The only consideration is that, if you intend to amplify something by this amount, you must be relatively certain of the voltage divider resistance. So good tolerance (1%) and little change with temperature is ideal for the 330 ohm resistor.

I am really new to all of this but would there be a way to measure the time that a force is applied? the amount of force is irrelevant for what i want to do. I just need to know if the time that the force is applied is < or > a certain time. many thanks

3 replies

Certainly, this is the sort of thing I do with students, and which is a simple introduction as it requires only the smallest amount of code to write a program to return that. Add globals:

const int threshold = 255;
int startContactTime = -1;

if( startContactTime== -1 && analogRead(0)>threshold) //check to see if pressure has been applied for the first time

startContactTime=Millis(); // if it is, capture the time (millis will return the time in milliseconds

else if (startContactTime!= -1 ) //if the plate was contacted, but isn't anymore

{
Serial.println(Millis() - startContactTime); //display the time at release

startContactTime= -1; // clear the time for contact

}

When I run classrooms, I prefer instruments that are versatile enough so that students can branch off and make different things. However, when running a workshop with this project, I found that there wasn't enough time to properly teach the students the analog components in this lesson. If you know that no force data is required, I suggest using another sensor like:

https://www.sparkfun.com/products/8685

to cut back on the number of analog components the students need to understand.

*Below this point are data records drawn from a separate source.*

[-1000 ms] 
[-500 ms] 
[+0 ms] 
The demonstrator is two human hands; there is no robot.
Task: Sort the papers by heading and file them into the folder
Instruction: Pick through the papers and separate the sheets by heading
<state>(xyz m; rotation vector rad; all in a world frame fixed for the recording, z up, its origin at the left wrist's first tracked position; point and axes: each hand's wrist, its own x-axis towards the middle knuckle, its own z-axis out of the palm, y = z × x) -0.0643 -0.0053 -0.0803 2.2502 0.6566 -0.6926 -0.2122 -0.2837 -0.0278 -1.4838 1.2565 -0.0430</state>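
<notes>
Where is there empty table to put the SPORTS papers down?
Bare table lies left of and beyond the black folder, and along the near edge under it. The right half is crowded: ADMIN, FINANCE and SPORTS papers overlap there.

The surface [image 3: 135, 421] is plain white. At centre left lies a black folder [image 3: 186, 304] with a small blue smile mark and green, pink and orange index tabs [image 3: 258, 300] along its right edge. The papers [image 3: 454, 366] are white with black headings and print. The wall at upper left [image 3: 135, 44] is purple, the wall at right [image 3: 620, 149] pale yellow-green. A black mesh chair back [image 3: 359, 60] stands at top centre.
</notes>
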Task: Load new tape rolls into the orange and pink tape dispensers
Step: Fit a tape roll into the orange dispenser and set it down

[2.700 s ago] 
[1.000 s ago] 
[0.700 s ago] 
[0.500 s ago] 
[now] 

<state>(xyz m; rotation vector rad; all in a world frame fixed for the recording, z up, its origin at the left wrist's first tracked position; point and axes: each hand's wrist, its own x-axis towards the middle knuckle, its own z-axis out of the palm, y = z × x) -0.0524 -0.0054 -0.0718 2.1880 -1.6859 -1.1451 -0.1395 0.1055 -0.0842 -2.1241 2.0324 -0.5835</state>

It makes it faster and easier, and there is plenty of room to branch out.

Thanks this is really helpful ! I think I will add a red and green LED to correspond with if the time condition is met. Would this be simple enough ?

int redLED= 1;
int greenLED= 1;

And to the loop add after the rest:
else
{
digitalWrite(redLED, HIGH);
digitalWrite(redLED, LOW);

}

Then into the two prior conditionals add:

digitalWrite(redLED, LOW);
digitalWrite(redLED, HIGH);

Great idea! This could be useful for measuring many things.